Stored data

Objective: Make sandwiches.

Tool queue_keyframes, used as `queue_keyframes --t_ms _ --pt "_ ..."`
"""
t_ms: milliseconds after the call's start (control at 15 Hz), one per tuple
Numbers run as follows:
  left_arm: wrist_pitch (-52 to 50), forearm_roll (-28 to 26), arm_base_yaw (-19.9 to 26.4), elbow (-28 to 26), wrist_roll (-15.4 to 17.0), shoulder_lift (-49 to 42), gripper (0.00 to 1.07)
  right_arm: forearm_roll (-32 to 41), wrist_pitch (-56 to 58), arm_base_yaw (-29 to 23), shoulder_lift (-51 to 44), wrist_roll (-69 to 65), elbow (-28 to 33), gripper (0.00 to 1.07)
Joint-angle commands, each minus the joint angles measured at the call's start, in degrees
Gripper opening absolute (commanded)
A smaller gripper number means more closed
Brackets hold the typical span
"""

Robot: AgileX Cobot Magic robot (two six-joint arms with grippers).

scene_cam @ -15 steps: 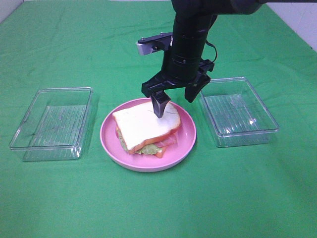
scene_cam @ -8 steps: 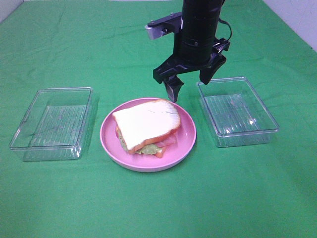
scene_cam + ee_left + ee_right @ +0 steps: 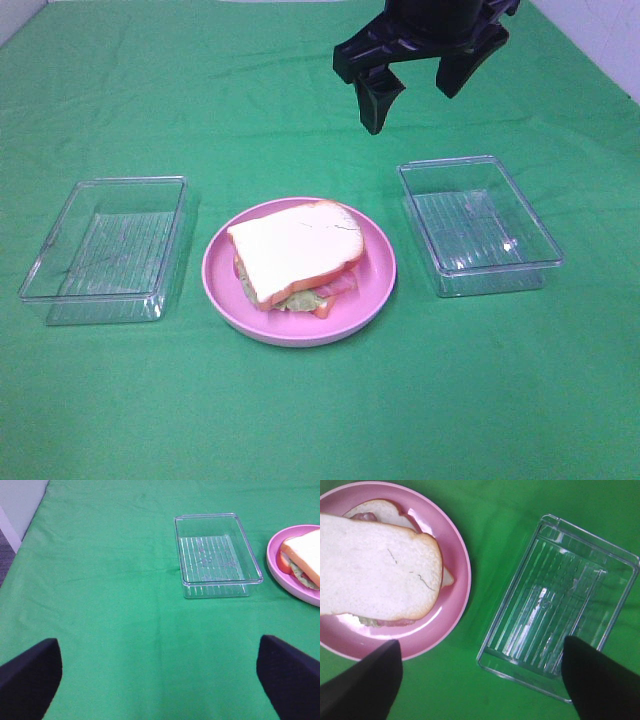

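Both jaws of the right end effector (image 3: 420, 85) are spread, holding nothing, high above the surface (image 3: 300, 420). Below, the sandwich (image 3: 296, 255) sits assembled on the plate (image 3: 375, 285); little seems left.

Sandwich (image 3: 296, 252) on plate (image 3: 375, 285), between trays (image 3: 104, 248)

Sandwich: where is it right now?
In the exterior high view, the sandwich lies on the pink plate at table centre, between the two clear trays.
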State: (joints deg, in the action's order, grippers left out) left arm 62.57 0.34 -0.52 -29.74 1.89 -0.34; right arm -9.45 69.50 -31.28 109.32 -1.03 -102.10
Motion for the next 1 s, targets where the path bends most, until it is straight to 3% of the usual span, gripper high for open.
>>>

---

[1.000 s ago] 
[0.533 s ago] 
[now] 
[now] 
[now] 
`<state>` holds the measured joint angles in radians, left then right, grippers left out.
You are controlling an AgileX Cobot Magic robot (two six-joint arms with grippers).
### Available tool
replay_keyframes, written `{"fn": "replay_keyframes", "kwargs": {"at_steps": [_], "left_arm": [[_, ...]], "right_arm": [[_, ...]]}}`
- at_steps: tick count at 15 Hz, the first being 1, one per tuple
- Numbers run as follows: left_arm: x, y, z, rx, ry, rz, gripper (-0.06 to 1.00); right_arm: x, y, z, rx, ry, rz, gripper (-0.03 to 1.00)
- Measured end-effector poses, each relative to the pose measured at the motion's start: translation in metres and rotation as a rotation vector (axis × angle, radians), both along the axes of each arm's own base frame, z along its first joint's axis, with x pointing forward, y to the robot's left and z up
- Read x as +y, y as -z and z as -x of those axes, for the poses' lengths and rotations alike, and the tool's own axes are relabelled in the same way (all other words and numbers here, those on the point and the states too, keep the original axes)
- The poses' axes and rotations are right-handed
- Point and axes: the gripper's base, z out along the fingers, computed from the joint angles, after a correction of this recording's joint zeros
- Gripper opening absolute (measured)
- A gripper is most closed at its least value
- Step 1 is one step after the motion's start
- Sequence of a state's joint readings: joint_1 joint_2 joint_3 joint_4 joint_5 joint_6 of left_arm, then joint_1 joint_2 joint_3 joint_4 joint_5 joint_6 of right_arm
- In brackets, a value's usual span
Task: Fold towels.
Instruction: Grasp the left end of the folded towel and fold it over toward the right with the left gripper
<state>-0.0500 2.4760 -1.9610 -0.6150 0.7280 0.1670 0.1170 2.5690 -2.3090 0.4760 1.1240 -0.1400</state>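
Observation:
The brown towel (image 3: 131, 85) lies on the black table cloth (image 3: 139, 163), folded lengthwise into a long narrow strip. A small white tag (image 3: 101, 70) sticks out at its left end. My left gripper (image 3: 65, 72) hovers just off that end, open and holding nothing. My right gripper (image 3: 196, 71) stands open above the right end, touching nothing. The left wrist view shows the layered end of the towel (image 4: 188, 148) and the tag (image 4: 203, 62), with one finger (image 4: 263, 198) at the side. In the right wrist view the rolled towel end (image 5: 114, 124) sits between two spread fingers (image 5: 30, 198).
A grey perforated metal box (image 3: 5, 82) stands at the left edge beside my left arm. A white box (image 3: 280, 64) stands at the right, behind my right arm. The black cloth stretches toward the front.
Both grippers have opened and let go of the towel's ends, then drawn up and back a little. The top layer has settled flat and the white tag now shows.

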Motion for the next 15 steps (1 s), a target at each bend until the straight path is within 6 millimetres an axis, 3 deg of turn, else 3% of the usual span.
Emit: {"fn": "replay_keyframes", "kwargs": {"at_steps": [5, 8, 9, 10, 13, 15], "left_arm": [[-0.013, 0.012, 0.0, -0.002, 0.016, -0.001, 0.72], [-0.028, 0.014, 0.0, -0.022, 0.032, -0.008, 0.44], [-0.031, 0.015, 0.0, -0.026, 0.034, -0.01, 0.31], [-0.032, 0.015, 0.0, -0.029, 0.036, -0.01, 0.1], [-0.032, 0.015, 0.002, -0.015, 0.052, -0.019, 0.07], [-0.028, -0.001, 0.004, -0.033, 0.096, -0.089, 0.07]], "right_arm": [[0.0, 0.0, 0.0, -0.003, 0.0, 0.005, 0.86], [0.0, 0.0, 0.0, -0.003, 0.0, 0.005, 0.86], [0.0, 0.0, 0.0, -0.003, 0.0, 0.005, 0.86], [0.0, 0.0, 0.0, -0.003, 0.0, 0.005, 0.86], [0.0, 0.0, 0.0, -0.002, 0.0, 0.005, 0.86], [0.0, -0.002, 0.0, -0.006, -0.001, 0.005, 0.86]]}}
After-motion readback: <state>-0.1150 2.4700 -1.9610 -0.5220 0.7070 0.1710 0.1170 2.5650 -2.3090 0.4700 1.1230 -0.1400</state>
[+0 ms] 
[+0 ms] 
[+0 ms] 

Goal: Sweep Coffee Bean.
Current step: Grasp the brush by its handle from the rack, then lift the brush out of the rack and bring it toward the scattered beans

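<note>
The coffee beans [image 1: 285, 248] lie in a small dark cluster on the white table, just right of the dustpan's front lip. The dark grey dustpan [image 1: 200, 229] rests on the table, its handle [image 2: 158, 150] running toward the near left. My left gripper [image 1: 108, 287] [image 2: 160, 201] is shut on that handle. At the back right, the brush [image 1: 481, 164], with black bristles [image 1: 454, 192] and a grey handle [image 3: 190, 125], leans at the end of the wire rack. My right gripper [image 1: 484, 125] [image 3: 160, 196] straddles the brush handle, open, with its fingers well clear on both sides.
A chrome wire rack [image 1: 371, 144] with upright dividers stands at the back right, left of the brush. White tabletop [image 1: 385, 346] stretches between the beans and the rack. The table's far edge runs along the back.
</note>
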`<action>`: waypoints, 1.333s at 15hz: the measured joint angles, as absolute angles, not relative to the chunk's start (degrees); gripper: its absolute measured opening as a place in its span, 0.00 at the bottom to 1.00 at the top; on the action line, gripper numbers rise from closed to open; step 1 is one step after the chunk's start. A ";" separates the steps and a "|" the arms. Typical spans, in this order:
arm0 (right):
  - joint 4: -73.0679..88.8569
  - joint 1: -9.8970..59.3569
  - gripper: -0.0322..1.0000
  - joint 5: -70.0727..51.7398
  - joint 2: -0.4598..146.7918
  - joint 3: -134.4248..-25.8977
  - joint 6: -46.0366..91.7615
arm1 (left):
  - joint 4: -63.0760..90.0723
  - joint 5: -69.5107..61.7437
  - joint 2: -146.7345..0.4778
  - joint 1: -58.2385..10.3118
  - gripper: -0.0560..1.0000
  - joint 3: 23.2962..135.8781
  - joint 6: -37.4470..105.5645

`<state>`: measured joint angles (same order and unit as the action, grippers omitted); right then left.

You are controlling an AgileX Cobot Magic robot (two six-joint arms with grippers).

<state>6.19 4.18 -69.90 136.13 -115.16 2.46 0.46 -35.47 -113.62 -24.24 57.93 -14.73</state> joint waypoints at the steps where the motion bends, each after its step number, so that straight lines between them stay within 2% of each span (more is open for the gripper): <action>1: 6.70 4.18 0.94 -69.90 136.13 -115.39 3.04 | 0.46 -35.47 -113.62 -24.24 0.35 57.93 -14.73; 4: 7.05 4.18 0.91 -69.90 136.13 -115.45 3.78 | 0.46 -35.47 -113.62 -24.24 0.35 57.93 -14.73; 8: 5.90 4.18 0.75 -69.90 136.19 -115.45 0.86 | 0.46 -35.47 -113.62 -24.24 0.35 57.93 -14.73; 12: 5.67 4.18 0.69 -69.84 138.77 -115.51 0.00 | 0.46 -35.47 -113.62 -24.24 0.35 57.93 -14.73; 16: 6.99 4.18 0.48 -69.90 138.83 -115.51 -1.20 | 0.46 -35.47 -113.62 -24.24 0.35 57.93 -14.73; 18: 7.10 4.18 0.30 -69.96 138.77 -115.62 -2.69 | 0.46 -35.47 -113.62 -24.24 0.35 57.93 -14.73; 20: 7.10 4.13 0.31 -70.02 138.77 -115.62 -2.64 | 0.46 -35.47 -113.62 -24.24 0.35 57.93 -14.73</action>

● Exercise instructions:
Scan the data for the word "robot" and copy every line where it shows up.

● The answer:
Robot: AgileX Cobot Magic robot (two six-joint arms with grippers).
You are controlling an AgileX Cobot Magic robot (two six-joint arms with grippers).
- Measured end-effector poses, each relative to the pose measured at the motion's start: translation in metres and rotation as a rotation vector (axis × angle, radians), both along the axes of each arm's own base frame, z along its first joint's axis, with x pointing forward, y to the robot's left and z up
You are controlling an AgileX Cobot Magic robot (two six-joint arms with grippers).

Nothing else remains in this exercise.